_What to do_
Would you please output, word for word, the span of the listing below that opens on the line containing "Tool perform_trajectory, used" and closes on the line containing "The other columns"? Include both ends and nothing more.

_Records provided_
****************

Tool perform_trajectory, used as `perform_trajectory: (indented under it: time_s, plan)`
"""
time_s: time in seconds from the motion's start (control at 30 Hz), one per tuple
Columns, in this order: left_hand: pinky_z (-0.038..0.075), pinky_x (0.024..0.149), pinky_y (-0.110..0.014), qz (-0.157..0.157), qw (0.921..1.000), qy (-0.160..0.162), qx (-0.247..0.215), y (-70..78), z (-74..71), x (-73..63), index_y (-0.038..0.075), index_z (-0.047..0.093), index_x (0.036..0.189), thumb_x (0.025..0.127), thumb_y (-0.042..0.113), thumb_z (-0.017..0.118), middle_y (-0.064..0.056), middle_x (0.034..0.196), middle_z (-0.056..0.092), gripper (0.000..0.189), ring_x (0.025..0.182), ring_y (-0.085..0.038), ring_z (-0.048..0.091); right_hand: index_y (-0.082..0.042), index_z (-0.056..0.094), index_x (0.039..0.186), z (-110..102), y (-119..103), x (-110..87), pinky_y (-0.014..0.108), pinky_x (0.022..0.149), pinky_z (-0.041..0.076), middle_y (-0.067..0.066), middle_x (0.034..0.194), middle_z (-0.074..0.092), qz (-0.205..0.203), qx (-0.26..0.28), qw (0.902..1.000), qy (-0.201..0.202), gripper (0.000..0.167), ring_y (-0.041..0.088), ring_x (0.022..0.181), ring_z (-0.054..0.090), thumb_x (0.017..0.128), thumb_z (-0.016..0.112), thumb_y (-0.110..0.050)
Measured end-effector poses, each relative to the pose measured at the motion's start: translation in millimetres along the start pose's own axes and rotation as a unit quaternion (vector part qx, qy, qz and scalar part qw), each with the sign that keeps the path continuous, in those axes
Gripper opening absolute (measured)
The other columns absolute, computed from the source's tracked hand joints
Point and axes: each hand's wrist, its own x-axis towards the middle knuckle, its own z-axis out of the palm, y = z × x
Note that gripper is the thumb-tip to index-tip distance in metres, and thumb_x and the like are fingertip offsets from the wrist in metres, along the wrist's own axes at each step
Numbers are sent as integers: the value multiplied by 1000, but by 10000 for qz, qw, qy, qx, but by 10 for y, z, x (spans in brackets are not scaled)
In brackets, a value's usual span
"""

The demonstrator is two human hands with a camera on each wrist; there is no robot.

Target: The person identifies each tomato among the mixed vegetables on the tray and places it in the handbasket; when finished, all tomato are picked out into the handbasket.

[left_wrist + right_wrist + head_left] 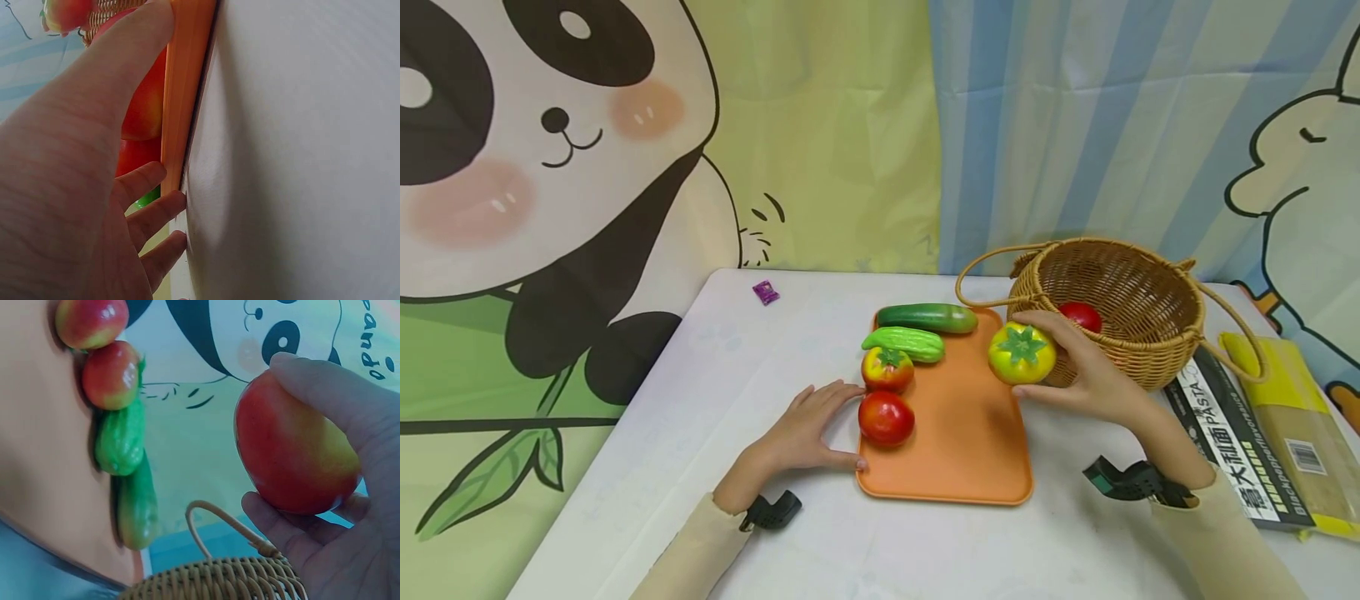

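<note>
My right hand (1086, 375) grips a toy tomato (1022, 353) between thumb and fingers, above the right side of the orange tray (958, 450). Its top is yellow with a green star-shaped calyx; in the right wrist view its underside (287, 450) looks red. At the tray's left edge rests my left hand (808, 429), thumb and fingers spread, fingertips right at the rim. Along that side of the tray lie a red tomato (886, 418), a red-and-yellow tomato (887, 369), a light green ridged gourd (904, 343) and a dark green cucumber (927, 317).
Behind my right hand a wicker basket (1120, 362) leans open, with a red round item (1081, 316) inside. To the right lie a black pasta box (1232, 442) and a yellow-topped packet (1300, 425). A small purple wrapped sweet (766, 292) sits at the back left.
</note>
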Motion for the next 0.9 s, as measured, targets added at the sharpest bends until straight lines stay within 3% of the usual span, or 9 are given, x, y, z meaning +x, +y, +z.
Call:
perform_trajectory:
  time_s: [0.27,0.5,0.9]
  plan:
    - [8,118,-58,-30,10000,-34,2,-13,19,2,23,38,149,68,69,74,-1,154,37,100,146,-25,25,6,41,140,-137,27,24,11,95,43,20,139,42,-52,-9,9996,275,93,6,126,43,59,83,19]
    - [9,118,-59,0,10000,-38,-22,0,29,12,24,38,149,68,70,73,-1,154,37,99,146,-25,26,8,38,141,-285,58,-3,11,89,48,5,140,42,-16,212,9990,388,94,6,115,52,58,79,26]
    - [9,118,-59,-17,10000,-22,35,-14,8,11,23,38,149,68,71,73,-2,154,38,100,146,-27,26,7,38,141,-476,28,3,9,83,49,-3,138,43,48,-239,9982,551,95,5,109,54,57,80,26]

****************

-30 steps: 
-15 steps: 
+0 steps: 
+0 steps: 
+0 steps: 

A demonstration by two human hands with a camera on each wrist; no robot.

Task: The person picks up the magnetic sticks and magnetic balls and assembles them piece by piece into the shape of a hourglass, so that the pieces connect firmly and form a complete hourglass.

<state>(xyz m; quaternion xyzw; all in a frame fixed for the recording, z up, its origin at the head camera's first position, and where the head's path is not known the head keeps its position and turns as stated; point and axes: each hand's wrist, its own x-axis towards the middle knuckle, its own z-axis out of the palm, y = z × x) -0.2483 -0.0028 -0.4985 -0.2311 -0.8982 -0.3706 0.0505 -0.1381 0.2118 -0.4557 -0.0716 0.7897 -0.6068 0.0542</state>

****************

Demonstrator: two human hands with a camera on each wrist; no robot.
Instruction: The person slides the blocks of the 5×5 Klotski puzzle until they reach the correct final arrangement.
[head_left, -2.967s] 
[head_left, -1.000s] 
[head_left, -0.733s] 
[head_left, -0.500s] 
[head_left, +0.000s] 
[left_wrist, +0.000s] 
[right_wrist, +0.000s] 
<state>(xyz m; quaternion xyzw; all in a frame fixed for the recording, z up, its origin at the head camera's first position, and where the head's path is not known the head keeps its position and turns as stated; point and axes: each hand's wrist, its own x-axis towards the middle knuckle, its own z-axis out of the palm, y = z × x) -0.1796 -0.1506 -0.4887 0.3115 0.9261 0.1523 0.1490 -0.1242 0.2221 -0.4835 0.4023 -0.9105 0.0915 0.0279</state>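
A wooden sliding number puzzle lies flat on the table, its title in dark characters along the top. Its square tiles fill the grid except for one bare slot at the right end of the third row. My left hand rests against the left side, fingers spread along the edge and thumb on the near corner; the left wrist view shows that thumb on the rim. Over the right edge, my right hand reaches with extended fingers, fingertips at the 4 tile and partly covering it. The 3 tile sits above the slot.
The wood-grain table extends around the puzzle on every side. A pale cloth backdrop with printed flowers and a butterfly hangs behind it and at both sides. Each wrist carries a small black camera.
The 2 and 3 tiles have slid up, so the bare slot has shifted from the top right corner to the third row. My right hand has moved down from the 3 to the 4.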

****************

_Written response_
Tool perform_trajectory, used as `perform_trajectory: (indented under it: time_s, plan)`
"""
time_s: time in seconds from the motion's start (control at 30 Hz), one per tuple
Columns, in this order: left_hand: pinky_z (-0.038..0.075), pinky_x (0.024..0.149), pinky_y (-0.110..0.014), qz (-0.157..0.157), qw (0.921..1.000), qy (-0.160..0.162), qx (-0.247..0.215), y (-70..78), z (-74..71), x (-73..63), index_y (-0.038..0.075), index_z (-0.047..0.093), index_x (0.036..0.189), thumb_x (0.025..0.127), thumb_y (-0.042..0.113), thumb_z (-0.017..0.118), middle_y (-0.064..0.056), middle_x (0.034..0.196), middle_z (-0.056..0.092), gripper (0.000..0.189), ring_x (0.025..0.182), ring_y (-0.085..0.038), ring_z (-0.048..0.091); right_hand: index_y (-0.082..0.042), index_z (-0.056..0.094), index_x (0.039..0.186), z (-110..102), y (-119..103), x (-110..87), pinky_y (-0.014..0.108), pinky_x (0.022..0.149), pinky_z (-0.041..0.076), middle_y (-0.067..0.066), middle_x (0.034..0.194), middle_z (-0.074..0.092), qz (-0.205..0.203), qx (-0.26..0.28), qw (0.902..1.000), qy (-0.201..0.202), gripper (0.000..0.167), ring_y (-0.041..0.088), ring_x (0.022..0.181), ring_z (-0.054..0.090), thumb_x (0.017..0.128), thumb_z (-0.016..0.112), thumb_y (-0.110..0.050)
Measured end-effector poses, each relative to the pose measured at the motion's start: translation in millimetres along the start pose's own axes and rotation as a unit quaternion (vector part qx, qy, qz and scalar part qw), each with the sign that keeps the path continuous, in those axes
Gripper opening absolute (measured)
The other columns absolute, computed from the source's tracked hand joints

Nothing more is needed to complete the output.